Every line with "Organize" in it should be copied from the data.

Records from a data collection
BEGIN
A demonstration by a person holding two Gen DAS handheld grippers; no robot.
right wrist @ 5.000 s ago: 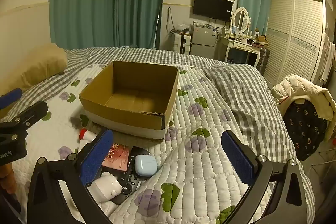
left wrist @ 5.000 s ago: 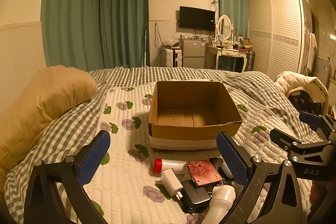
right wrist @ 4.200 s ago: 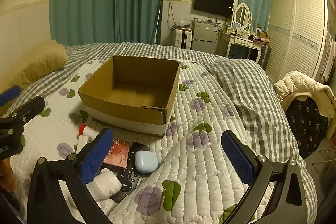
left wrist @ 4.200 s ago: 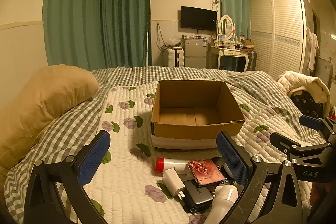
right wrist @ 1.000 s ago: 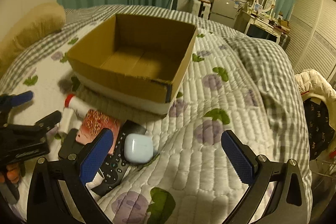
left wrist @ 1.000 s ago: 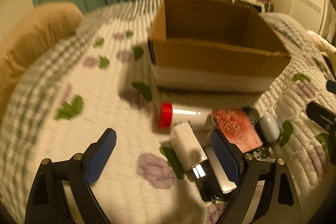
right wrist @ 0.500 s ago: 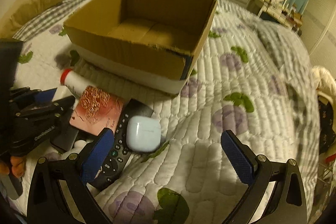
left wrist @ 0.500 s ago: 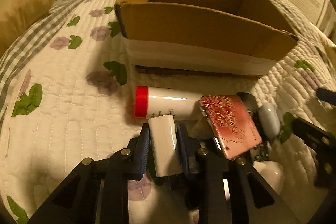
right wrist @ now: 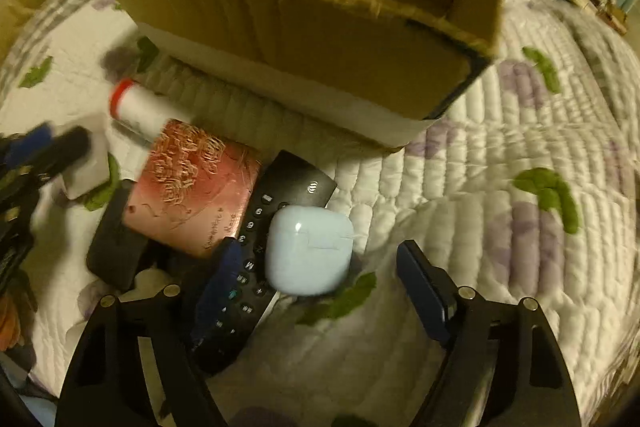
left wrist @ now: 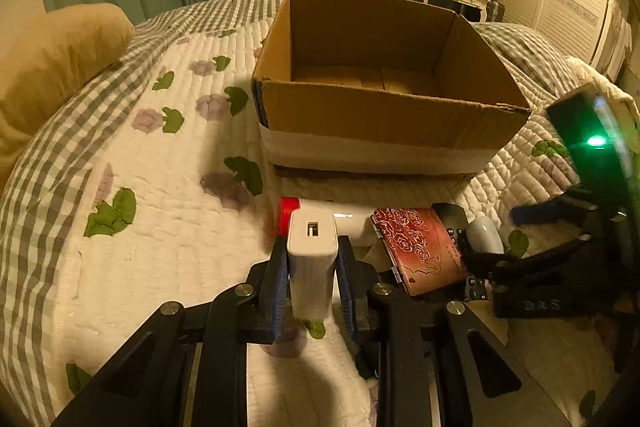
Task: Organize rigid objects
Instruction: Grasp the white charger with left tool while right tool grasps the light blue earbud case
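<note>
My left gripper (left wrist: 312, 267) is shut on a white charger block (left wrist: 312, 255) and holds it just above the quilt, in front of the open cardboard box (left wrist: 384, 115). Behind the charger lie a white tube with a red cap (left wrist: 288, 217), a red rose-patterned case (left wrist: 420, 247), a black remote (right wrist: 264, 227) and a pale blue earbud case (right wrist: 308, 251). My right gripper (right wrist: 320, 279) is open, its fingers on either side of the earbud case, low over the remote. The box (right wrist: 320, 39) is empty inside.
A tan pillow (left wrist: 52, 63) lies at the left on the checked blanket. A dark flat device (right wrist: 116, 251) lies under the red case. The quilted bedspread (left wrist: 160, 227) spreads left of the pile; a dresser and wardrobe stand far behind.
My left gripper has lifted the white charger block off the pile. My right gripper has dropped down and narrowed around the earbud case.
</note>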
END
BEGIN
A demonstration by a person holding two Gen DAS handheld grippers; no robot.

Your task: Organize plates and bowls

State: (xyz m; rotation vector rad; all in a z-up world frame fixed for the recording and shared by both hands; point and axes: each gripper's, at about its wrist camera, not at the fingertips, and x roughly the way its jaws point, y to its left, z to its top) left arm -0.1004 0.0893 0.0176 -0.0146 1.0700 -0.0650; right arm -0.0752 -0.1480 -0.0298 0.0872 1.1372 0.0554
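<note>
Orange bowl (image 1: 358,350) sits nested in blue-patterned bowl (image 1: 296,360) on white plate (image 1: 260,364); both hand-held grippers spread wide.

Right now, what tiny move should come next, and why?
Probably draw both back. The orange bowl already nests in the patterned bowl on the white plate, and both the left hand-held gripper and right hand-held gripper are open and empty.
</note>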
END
__Result for this task__.
Task: Organize rigid objects
Your task: Organize plates and bowls

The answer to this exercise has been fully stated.